WHAT THIS TASK INVOLVES =
Repeat the lines below exactly as written, please, from the line with "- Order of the" to the line with "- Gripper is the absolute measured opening", both lines included, and no others.

Data extracted from a collection:
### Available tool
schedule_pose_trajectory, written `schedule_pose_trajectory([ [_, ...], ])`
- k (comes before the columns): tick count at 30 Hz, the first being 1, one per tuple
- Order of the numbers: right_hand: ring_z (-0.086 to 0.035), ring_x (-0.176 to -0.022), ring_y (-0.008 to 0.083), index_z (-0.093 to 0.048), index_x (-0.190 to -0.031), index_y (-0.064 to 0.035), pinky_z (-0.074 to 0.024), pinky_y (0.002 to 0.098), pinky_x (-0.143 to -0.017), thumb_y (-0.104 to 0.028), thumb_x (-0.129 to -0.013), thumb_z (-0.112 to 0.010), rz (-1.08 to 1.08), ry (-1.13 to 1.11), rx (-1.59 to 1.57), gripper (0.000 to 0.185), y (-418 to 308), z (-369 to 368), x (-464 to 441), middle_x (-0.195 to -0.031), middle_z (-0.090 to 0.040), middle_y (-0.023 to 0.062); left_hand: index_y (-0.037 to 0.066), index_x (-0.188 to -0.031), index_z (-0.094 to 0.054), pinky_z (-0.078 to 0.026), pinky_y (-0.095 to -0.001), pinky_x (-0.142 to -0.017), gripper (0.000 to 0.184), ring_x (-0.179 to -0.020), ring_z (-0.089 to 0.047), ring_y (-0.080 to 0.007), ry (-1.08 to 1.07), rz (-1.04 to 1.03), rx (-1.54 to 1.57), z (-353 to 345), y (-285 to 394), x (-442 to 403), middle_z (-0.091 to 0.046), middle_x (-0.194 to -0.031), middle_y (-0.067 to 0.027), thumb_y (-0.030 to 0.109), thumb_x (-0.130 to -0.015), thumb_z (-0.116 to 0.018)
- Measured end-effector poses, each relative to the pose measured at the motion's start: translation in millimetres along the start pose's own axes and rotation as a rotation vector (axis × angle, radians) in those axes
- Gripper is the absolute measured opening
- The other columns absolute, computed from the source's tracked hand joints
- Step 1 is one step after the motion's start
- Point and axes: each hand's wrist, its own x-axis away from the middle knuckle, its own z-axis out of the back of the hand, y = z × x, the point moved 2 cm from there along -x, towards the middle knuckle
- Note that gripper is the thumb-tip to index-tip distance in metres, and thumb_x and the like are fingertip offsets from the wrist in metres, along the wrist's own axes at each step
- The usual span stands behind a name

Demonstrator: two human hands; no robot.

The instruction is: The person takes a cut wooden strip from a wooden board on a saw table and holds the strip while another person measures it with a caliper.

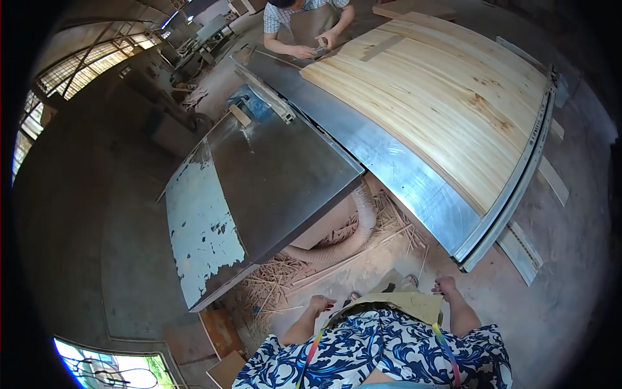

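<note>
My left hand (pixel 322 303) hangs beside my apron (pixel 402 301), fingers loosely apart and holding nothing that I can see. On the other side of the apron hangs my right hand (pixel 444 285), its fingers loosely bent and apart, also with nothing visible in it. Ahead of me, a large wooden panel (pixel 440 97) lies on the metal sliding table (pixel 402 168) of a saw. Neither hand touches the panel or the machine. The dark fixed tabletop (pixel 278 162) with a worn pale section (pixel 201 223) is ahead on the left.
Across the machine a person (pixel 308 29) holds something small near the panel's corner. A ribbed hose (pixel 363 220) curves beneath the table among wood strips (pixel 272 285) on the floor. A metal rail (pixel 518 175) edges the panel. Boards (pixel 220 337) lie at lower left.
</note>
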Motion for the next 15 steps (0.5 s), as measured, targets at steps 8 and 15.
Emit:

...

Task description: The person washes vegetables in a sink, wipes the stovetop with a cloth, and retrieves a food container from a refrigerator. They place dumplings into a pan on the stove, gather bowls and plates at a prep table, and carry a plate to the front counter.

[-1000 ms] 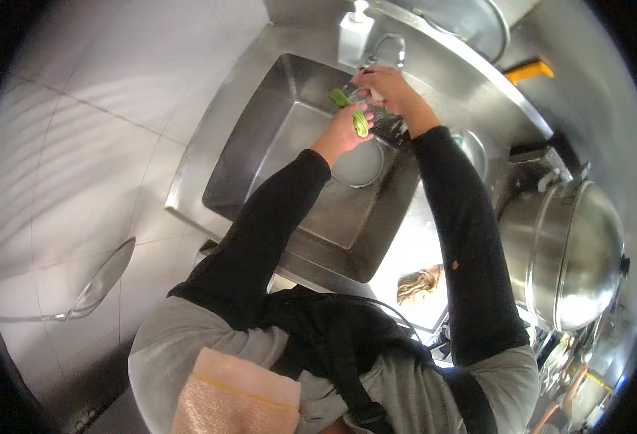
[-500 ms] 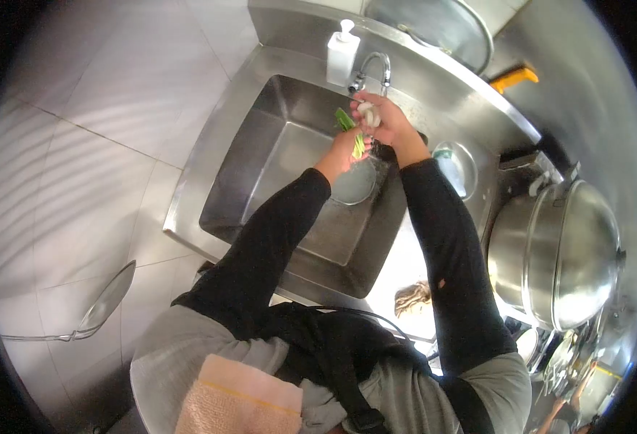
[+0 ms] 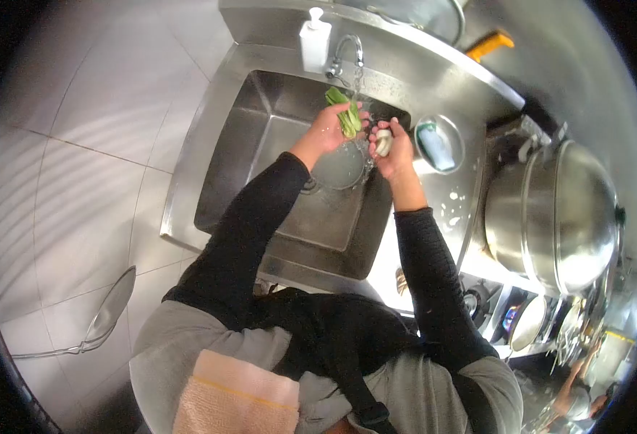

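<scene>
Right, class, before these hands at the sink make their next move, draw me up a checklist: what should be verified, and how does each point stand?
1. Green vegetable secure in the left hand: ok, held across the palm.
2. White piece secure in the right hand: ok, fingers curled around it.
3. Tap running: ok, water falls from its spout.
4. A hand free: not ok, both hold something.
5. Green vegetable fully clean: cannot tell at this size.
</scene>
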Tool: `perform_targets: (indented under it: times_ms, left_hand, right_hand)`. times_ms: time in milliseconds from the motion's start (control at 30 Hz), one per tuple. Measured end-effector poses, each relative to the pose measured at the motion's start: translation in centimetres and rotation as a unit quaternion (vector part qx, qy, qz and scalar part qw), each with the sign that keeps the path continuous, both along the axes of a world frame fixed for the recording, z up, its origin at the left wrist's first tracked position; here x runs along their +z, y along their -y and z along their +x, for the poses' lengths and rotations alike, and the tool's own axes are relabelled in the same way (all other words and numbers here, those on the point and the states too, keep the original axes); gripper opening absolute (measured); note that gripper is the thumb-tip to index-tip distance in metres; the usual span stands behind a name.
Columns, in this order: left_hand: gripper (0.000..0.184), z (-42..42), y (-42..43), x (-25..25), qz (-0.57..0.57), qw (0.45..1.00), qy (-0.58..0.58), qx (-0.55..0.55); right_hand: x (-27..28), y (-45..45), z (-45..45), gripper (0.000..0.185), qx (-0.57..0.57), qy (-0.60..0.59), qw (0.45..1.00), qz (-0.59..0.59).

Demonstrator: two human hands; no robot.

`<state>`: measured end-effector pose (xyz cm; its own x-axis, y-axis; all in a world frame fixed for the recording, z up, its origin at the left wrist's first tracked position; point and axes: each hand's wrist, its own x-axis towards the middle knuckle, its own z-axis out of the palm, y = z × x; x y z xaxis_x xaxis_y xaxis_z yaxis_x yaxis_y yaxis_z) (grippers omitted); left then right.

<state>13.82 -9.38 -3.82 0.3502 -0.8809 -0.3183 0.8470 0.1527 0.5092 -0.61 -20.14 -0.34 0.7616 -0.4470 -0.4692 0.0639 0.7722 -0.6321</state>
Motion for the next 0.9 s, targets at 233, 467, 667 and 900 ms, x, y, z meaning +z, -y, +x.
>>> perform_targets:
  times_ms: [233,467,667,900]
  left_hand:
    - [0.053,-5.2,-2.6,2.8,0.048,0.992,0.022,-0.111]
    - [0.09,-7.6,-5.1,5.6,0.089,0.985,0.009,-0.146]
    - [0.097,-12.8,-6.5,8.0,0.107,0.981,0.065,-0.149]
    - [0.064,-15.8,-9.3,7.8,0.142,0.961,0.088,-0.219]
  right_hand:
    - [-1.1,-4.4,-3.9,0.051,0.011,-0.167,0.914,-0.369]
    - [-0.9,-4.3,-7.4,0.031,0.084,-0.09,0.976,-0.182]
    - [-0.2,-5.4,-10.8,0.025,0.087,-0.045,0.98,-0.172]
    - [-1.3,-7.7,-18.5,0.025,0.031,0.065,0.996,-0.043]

RESPONSE TO THE EXERCISE =
- Order of the numbers: right_hand: ring_z (-0.086 to 0.035), ring_x (-0.176 to -0.022), ring_y (-0.008 to 0.083), index_z (-0.093 to 0.048), index_x (-0.190 to -0.031), index_y (-0.064 to 0.035), pinky_z (-0.074 to 0.024), pinky_y (0.002 to 0.098), pinky_x (-0.143 to -0.017), thumb_y (-0.104 to 0.028), thumb_x (-0.129 to -0.013), thumb_z (-0.112 to 0.010), rz (-1.08 to 1.08), ry (-1.13 to 1.11), rx (-1.59 to 1.57), gripper (0.000 to 0.185), y (-418 to 308), z (-369 to 368), x (-464 to 441), middle_x (-0.195 to -0.031), middle_z (-0.090 to 0.040), middle_y (-0.023 to 0.062); left_hand: index_y (-0.037 to 0.066), index_x (-0.188 to -0.031), index_z (-0.094 to 0.054), pinky_z (-0.078 to 0.026), pinky_y (-0.095 to -0.001), pinky_x (-0.142 to -0.017), gripper (0.000 to 0.184), ring_x (-0.179 to -0.020), ring_z (-0.089 to 0.047), ring_y (-0.080 to 0.007), ry (-1.08 to 1.07), rz (-1.04 to 1.03), rx (-1.54 to 1.57), z (-353 to 345), y (-285 to 394), x (-442 to 403), middle_z (-0.091 to 0.046), middle_x (-0.194 to -0.031), middle_y (-0.067 to 0.027), thumb_y (-0.030 to 0.109), thumb_x (-0.130 to -0.015), thumb_z (-0.116 to 0.018)
- Measured end-effector poses, each relative to the pose measured at the motion's start: translation in millimetres along the start pose's own axes and rotation as a rotation vector (axis × angle, radians) in those axes
- Gripper is the absolute measured opening

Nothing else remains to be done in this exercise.